### Exercise objective
Please filter the data down to the lines that include the word "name" and copy them.

▶

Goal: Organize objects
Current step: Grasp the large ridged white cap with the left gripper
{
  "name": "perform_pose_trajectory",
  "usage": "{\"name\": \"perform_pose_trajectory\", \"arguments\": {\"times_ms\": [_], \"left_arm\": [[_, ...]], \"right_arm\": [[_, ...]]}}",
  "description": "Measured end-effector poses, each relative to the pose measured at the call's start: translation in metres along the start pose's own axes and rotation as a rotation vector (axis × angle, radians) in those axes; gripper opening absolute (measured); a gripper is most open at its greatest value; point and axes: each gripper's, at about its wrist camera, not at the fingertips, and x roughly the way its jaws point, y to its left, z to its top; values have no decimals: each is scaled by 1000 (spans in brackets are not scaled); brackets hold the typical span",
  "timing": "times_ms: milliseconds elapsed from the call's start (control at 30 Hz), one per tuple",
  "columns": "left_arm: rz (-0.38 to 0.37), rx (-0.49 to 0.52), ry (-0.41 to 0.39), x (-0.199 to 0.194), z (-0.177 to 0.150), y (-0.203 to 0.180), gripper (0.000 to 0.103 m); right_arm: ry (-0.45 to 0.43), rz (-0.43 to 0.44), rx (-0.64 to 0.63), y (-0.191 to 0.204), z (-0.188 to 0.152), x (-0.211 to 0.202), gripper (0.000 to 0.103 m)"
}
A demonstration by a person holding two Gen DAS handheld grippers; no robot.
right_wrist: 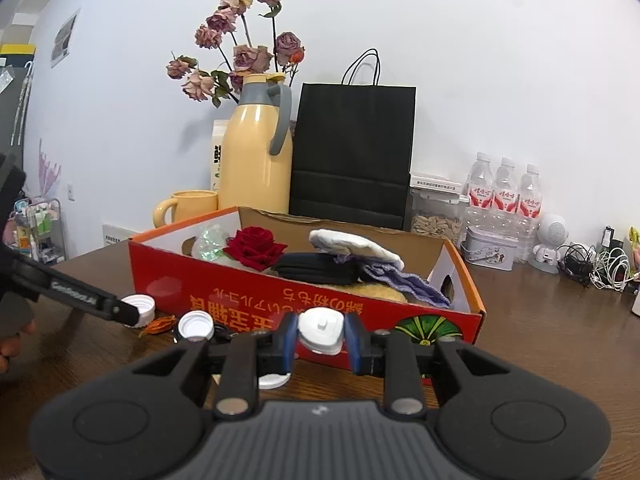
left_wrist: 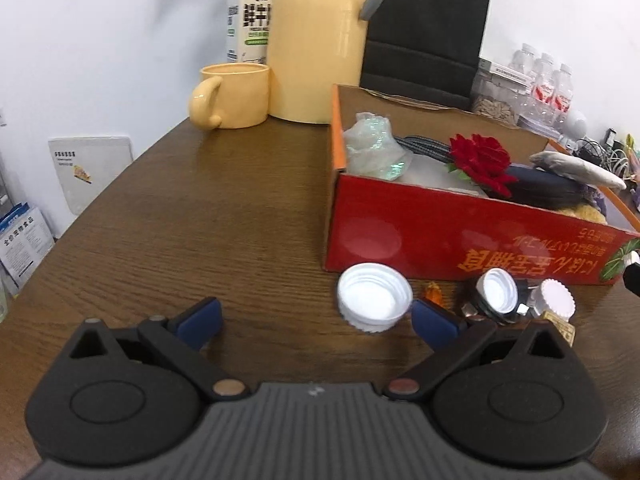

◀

### Problem solution
  "name": "perform_pose_trajectory",
  "usage": "{\"name\": \"perform_pose_trajectory\", \"arguments\": {\"times_ms\": [_], \"left_arm\": [[_, ...]], \"right_arm\": [[_, ...]]}}",

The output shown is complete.